Unknown: antibiotic-associated colitis 4, black hairy tongue.
Hepatobiliary disorders.
Uncommon: increased AST and/or ALT5.
Not known: hepatitis6 and cholestatic jaundice6.
Skin and subcutaneous tissue disorders7.
Uncommon: skin rash, itching, urticaria.
Rare: erythema multiforme.
Not known: Stevens-Johnson syndrome, toxic epidermal necrolysis, bullous exfoliative dermatitis, acute generalized exanthematous pustulosis9, drug reaction with eosinophilia and systemic symptoms (DRESS).
Kidney and urinary tract disorders.
Not known: interstitial nephritis, crystalluria8.
1 See section "Application features".
2 See section "Application features".
3 Nausea is more commonly associated with higher oral doses of the drug. If gastrointestinal reactions occur, their severity may be reduced by taking Augmentin with food.
4 Including pseudomembranous colitis and hemorrhagic colitis (see section "Special warnings and precautions for use").

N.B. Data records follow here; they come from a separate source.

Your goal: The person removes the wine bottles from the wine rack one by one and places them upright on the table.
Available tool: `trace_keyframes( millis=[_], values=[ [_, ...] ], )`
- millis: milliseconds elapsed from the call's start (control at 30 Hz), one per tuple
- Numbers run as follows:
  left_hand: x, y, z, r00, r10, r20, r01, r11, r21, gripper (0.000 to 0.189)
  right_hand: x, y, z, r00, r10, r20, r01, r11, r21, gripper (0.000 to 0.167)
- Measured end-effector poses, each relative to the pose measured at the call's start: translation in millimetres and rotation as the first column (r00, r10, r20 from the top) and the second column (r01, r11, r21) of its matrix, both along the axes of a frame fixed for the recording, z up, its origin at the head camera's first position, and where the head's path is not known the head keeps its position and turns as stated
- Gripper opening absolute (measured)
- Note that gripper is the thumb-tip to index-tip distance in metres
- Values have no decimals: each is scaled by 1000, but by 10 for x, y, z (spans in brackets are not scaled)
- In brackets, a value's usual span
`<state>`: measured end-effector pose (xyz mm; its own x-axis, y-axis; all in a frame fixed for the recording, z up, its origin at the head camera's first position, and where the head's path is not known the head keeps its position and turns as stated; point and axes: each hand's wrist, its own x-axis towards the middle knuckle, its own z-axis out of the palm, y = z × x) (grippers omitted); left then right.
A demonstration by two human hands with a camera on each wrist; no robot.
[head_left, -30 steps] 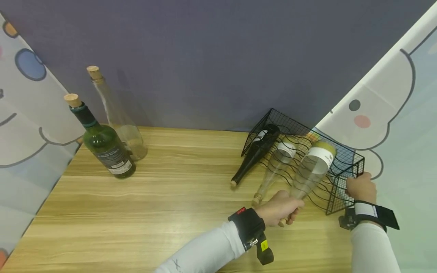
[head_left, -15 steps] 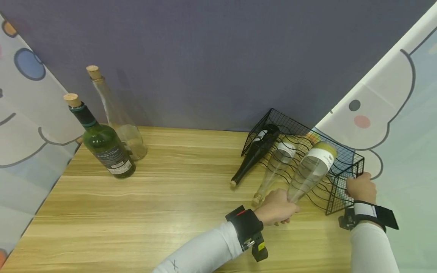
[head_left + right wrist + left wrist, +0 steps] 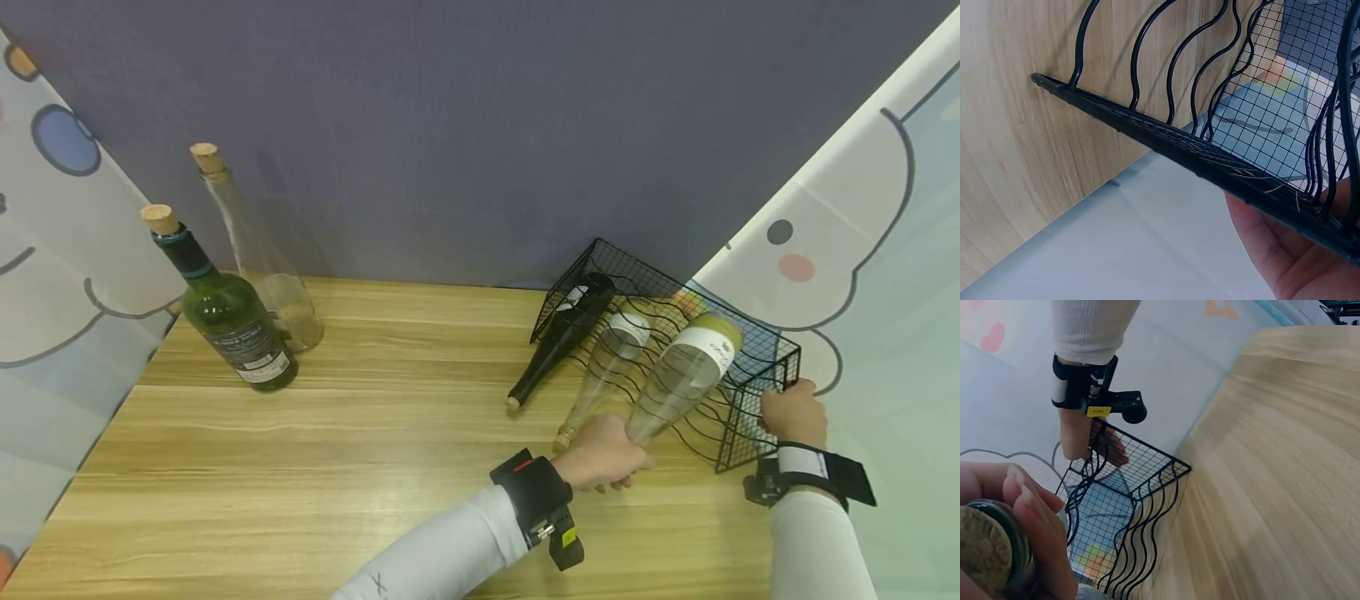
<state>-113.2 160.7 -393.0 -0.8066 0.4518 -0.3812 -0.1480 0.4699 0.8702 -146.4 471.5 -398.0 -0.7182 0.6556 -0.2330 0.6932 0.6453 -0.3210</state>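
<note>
My left hand grips the neck of a clear glass bottle with a white label. The bottle's base points up and to the right, within the outline of a black wire wine rack. In the left wrist view, the bottle's cork shows between the curled fingers. My right hand holds the rack's right end at its upper corner. Seen from the right wrist, fingers wrap behind the end panel. A dark bottle and a smaller clear bottle lie in the rack, corks toward me.
At the table's left stand a green corked bottle and a tall clear corked bottle. Behind the wooden table rises a grey wall panel. A cartoon-printed sheet borders the rack's right side.
My left hand has shifted slightly left with the bottle's neck, while the base moved a touch right. The right hand and rack have stayed put.
</note>
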Motion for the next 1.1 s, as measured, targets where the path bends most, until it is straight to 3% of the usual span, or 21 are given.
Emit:
trace_keyframes(
  millis=[433, 867, 1100],
  values=[
    [-52, -81, 68, 1000, 10, 22, -11, 999, 50, 26, 27, -46, 48, 1000, 2, 1, -2, 1000, 4, 65],
    [-265, -295, 220, 997, -50, -65, 54, 997, 52, 31, 18, -5, 19, 1000, 18, -4, -18, 1000, 8, 64],
    [-336, -416, 215, 999, -41, -11, 42, 989, 145, 33, 28, -20, 24, 1000, 27, -4, -27, 1000, 4, 64]
  ],
)
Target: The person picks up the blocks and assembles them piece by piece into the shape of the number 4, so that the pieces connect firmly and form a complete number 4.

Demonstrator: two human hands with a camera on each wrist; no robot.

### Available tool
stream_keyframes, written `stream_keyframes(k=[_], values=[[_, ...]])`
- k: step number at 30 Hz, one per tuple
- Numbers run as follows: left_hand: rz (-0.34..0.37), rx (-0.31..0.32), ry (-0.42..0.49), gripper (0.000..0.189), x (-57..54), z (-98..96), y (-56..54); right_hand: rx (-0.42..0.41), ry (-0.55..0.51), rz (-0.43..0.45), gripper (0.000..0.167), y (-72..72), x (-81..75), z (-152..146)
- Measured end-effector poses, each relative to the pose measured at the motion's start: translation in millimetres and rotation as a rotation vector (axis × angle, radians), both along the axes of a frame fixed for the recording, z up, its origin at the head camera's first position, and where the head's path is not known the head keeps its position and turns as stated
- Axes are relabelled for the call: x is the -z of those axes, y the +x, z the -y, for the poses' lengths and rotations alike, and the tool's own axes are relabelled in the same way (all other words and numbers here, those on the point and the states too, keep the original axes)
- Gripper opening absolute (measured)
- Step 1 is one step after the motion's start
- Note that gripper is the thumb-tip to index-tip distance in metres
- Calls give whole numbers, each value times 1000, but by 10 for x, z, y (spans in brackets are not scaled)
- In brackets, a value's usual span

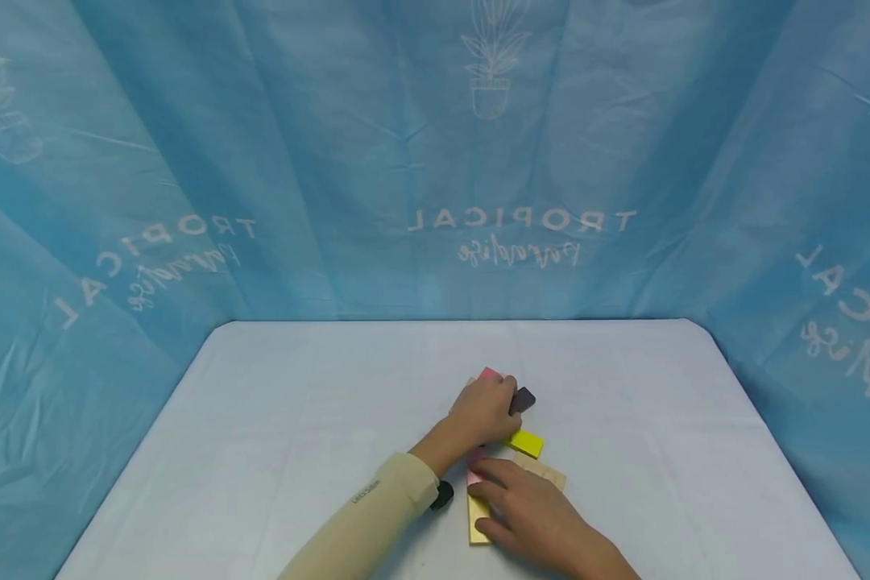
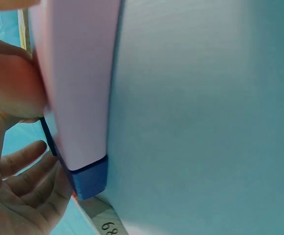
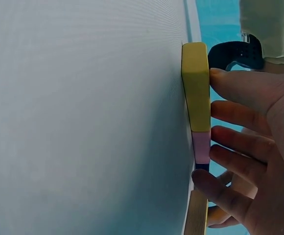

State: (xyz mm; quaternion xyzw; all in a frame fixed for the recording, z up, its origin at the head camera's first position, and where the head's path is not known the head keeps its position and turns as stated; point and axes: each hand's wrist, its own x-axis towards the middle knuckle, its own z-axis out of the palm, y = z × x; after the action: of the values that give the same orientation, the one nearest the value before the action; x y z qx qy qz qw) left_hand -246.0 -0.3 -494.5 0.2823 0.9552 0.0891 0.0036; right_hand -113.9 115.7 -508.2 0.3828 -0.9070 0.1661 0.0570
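Note:
Several flat coloured blocks lie in a joined group on the white table. My left hand (image 1: 484,407) is over its far part, between a pink block (image 1: 490,373), a dark block (image 1: 524,400) and a bright yellow block (image 1: 525,443). In the left wrist view its thumb is against a pale pink block (image 2: 85,88), with the other fingers spread beside a blue block (image 2: 91,180). My right hand (image 1: 529,511) rests its fingertips along a row of a pale yellow block (image 3: 197,93), a pink block (image 3: 201,147) and a wooden block (image 3: 196,213). Both hands partly cover the group.
A plain wooden block (image 1: 540,469) lies beside the right hand. Another block numbered 68 (image 2: 107,220) shows past the blue one. A black wristband (image 1: 442,495) and pale sleeve (image 1: 370,515) are on the left arm. Blue printed curtains (image 1: 333,161) surround the table (image 1: 297,387).

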Motion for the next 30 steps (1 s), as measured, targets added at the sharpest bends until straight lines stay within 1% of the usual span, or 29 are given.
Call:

5 Moderate elevations in AST and/or ALT levels were more frequently observed in patients treated with beta-lactam antibiotics, but the significance of these findings is unknown.
6 These phenomena have been observed with other penicillin and cephalosporin antibiotics (see section "Special warnings and precautions for use").
7 If hypersensitivity reactions (dermatitis) occur, the use of the drug should be discontinued (see section "Special instructions").
8 See section “Overdose”.
9 See section "Application features".
10 See sections “Contraindications” and “Special instructions for use”.
Expiration date
3 years. After opening the package – 30 days.
Storage conditions
Store at a temperature not exceeding 25 °C in the original packaging. Keep out of the reach of children.
Packaging
7 tablets in a blister; 1 blister placed in an aluminum foil bag, where a sachet with moisture-absorbing granules is additionally placed; 2 bags in a cardboard box.
Vacation category
According to the recipe.
Producer
SmithKline Beecham Pharmaceuticals, United Kingdom.
Location of the manufacturer and address of its place of business
SmithKline Beecham Pharmaceuticals, Clarendon Road, Worthing, BN14 8QH, United Kingdom. SmithKline Beecham Pharmaceuticals, Clarendon Road, Worthing, BN14 8QH, United Kingdom.